Index No. 517618/2020

08-08-2022

LOWELL ANTHONY CAMPBELL, DWRIGHT WESLEY CAMPBELL, ALRIC CHARLES REID and ANN MARIE CROSS Plaintiff, v. SAMUEL WEBSTER CROSS, YAMA COPNEY, IAN MAURICE REID and FIRSTKEY MORTGAGE Defendants.


Unpublished Opinion

DECISION & ORDER

Francois A. Rivera Judge

Recitation in accordance with CPLR 2219 (a) of the papers considered on the notice of motion jointly filed on July 27, 2021, under motion sequence number three, by plaintiffs Lowell Anthony Campbell, Dwright Wesley Campbell, Alric Charles Reid, and Ann Marie Cross (hereinafter the movants) for an order pursuant to CPLR 3212 granting summary judgment in their favor on the verified complaint for, inter alia, a partition of a specific property. The motion is unopposed.

-Notice of Motion

-Affirmation in Support

-Exhibits A-I

-Statement of Facts

-Affidavit in Support

BACKGROUND

On September 18, 2020, the movants commenced the instant action for, inter alia, partition of a specific property by electronically filing a summons and verified complaint with the Kings County Clerk's office. The verified complaint contains twenty-one allegations of fact in support of three denominated causes of action. The first cause of action is pursuant to Article 15 of the Real Property Actions and Proceedings Law to quite title to a specific property (the subject property). The second cause of action is for partition of the subject property. The third cause of action is for an accounting.

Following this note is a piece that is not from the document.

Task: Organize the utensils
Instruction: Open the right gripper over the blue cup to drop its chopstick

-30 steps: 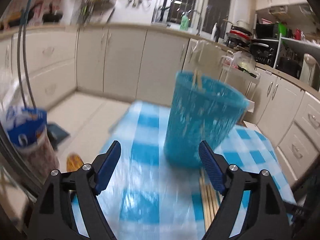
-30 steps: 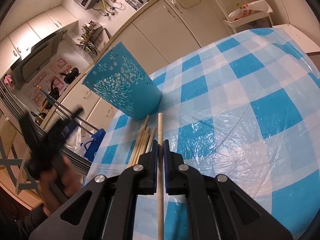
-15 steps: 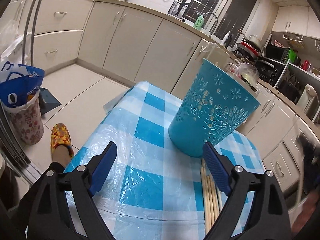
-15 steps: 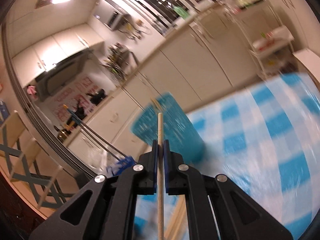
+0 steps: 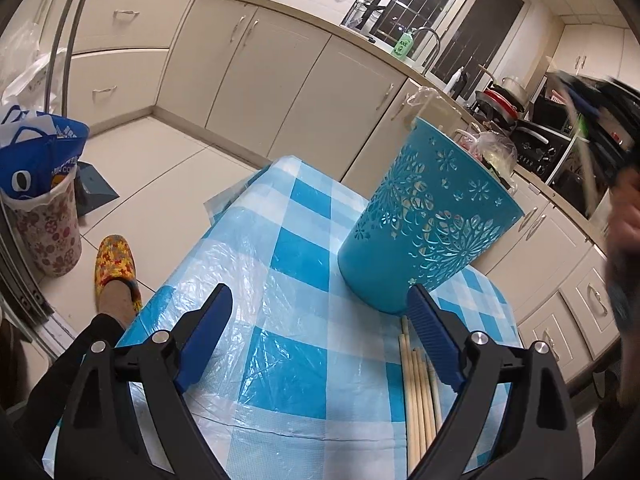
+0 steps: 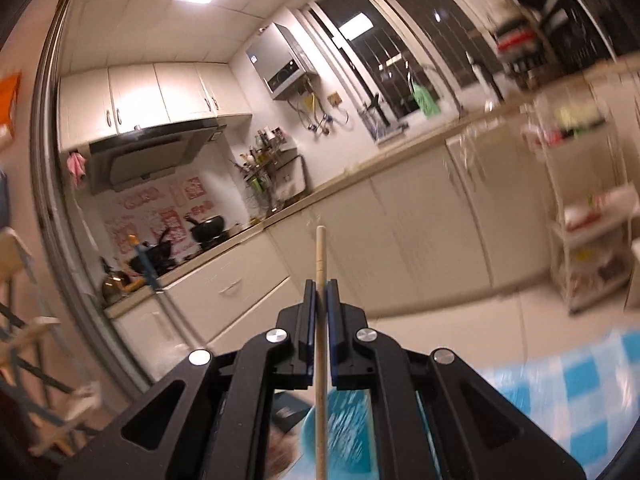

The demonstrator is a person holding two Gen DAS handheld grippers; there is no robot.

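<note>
A turquoise perforated utensil holder [image 5: 430, 220] stands on the blue-checked tablecloth [image 5: 304, 248]. Several wooden chopsticks [image 5: 418, 392] lie on the cloth just in front of the holder. My left gripper [image 5: 320, 340] is open and empty, low over the cloth, with the holder just beyond its right finger. My right gripper [image 6: 320, 300] is shut on one wooden chopstick [image 6: 321, 256] and is lifted high; the holder [image 6: 340, 432] shows blurred beneath it. The right gripper also shows, blurred, at the upper right of the left wrist view [image 5: 600, 120].
Cream kitchen cabinets [image 5: 248, 68] and a counter run behind the table. A floral bin with a blue bag [image 5: 40, 200] stands on the floor at left, near a foot in a patterned slipper [image 5: 116, 268]. A white shelf rack [image 6: 592, 216] stands at right.
My right gripper has lifted the chopstick off the table and tilted upward above the holder. My left gripper has drawn back a little from the holder and stayed open.
</note>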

The verified complaint alleges the following salient facts. The movants and the defendants each own an undivided one-seventh interest in certain real property located at 524 East 29th Street, Brooklyn, New York, in Kings County, in the State of New York (Block 5230, Lot 38) (hereinafter the subject property) as tenants in common. That relations between the plaintiffs and defendants irretrievably broke down when the defendants failed to live up to their promise to have the property sold or alternatively to buy out the interest of the plaintiffs. Additionally, defendants have failed to maintain the costs attendant to the premises such as the mortgage and water usage. This despite having sole control and occupancy of the subject property. In 2017, the plaintiffs had agreed upon a buyout price for each of the above-named defendants undivided interest in the subject premises. However, despite this agreement being reached there has been no concrete steps to complete the buyout.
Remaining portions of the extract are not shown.